Could you copy exactly the lines below from the one with "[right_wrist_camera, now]" to the one with "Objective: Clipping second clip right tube", inclusive, leaving out any pictures?
"""
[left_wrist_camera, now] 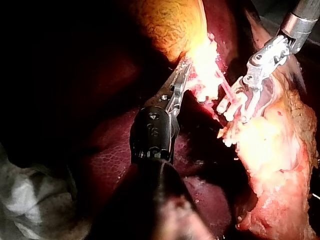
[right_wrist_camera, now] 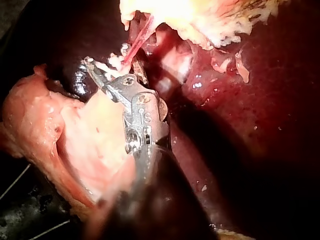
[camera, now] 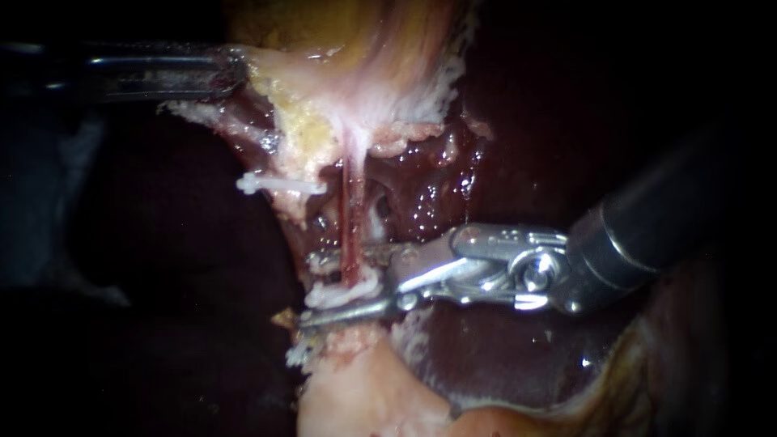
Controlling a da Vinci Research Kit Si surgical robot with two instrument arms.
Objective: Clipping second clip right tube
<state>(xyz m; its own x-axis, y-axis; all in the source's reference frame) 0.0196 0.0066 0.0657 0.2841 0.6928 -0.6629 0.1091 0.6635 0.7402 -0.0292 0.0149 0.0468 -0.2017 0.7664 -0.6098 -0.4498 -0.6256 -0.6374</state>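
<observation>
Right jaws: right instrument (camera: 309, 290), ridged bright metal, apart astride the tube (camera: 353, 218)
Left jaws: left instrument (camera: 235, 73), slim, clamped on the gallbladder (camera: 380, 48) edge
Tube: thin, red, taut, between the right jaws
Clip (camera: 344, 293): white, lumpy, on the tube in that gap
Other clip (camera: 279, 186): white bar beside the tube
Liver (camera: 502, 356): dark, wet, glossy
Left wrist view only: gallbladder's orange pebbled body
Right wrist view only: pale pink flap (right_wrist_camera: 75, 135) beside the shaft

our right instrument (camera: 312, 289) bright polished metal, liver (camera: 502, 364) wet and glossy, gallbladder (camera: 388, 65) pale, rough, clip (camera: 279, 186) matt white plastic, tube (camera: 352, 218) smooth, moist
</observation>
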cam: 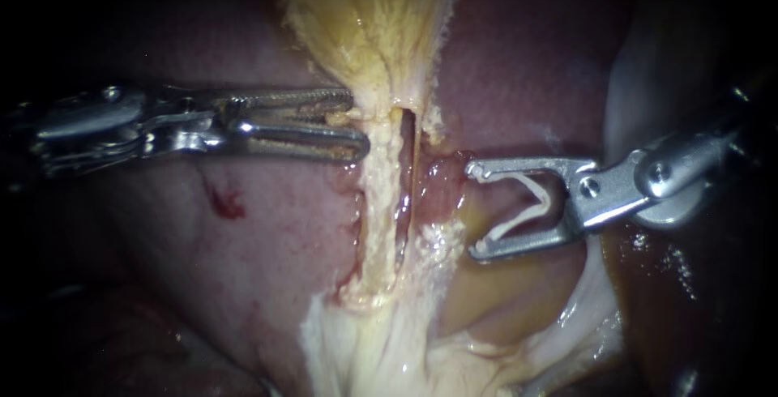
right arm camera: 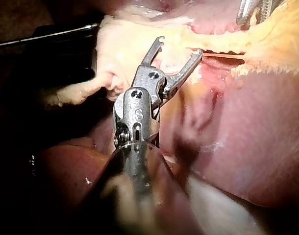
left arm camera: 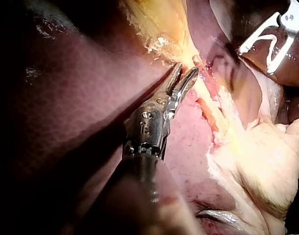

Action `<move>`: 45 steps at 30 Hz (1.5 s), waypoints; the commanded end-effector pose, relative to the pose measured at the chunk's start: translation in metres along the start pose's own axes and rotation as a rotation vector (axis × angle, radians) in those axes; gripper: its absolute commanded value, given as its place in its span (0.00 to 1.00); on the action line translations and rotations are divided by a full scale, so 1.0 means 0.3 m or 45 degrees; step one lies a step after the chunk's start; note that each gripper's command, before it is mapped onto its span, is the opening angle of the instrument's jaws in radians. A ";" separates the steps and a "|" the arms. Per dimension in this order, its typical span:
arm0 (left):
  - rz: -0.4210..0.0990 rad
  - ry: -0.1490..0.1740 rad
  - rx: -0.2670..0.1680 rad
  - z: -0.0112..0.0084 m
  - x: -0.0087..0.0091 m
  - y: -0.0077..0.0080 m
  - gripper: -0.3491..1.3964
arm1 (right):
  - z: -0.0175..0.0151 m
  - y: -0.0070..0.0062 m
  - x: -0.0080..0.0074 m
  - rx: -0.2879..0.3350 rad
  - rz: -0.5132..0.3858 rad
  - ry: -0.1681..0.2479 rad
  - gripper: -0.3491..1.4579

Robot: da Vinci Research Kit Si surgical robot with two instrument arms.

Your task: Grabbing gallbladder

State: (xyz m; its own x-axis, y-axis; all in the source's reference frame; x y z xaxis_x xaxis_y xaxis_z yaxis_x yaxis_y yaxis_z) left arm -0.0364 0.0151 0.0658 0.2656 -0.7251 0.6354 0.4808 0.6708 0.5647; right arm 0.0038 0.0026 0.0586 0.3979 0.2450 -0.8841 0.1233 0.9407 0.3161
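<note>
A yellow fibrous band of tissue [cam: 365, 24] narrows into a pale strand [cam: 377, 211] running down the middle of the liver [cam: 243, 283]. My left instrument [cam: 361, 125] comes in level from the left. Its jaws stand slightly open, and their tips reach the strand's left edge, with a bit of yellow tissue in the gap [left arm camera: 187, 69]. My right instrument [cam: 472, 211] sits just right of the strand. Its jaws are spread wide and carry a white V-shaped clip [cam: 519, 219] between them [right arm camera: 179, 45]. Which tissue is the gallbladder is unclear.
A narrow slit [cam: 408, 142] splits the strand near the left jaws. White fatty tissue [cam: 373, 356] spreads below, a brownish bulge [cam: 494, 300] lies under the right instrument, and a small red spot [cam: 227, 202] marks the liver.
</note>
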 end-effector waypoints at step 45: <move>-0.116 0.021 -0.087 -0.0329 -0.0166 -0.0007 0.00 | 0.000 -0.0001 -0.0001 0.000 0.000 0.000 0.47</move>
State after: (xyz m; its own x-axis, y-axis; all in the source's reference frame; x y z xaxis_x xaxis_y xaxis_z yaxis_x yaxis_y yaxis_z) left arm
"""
*SOLUTION TO THE EXERCISE*.
[right_wrist_camera, now] 
[camera, now] 
Controlling a da Vinci Research Kit Si surgical robot with two instrument arms.
Objective: Clipping second clip right tube

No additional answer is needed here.